Absence of PLKA results in pleiotropic effects on nuclear distribution. Strains KM14 (ΔplkA pyr4⁺), KM25 (plkA pyr4⁺), and TN02A25 (plkA) were incubated in YAG medium for 7 h at 32°C, fixed, then stained with DAPI. Arrows indicate clustered nuclei. Scale bar, 10 μm.

Fig 6

Cells lacking PLKA can form septa. Strains KM14 (ΔplkA pyr4⁺), KM25 (plkA pyr4⁺), and TN02A25 (plkA) were incubated in YAG medium at 32°C for 9 h (top row) or 12 h (bottom row). Cells were fixed and then stained with calcofluor (top row) or calcofluor and DAPI (bottom row).
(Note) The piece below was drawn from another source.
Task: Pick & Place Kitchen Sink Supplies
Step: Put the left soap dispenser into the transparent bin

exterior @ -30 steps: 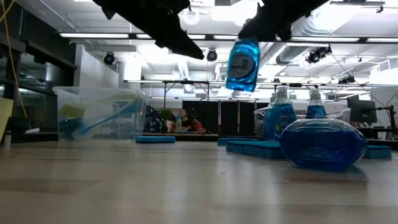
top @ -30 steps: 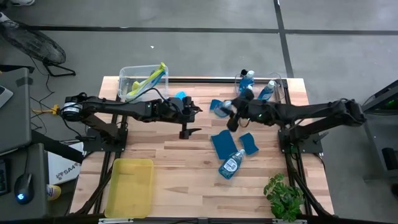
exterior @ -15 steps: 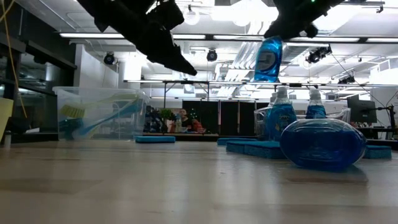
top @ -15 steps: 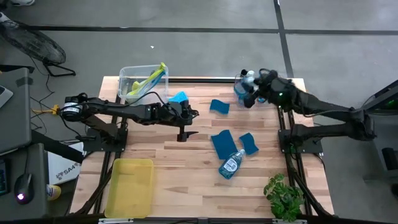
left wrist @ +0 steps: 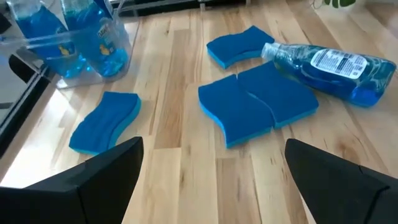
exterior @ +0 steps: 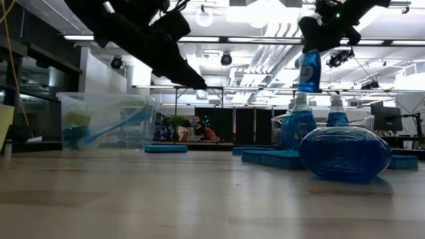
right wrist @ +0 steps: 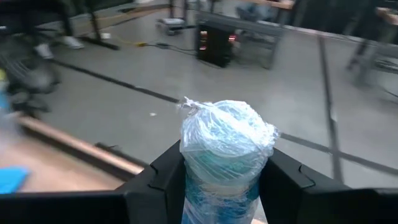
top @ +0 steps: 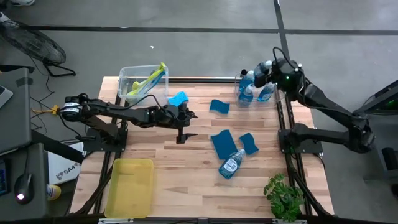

Scale bar, 10 μm.

Fig 7

Absence of PLKA impairs asexual development and derepresses aspects of sexual development. (A) Strains KM14 (ΔplkA pyr4⁺), KM25 (plkA pyr4⁺), and TN02A25 (plkA) were inoculated into YAG top agar that was poured over standard YAG plates and incubated for 72 h at 32°C. First column, low magnification of plates; second column, high magnification of plate surface; third column, surface cells collected from the plates. (B) Conidiophores collected (36) from strains KM14, KM25, and TN02A25.

Fig 8

Low concentrations of benomyl suppress the compact growth and branching defects of cells lacking PLKA but do not prevent Hülle cell formation or a reduction in pigmentation. (A) A total of 2 × 10⁴ conidia of strains KM14 (ΔplkA pyr4⁺), KM25 (plkA pyr4⁺), and TN02A25 (plkA) were inoculated onto YAG medium containing different concentrations of benomyl and incubated for 72 h at 32°C. Serial dilutions of strains plated on YAG medium with or without 0.6 μg/ml benomyl are shown on the right. (B) Colony edges of strains grown on YAG medium for 72 h at 32°C in the presence or absence of 0.2 μg/ml benomyl. (C) Surface cells collected from plates shown in panel B.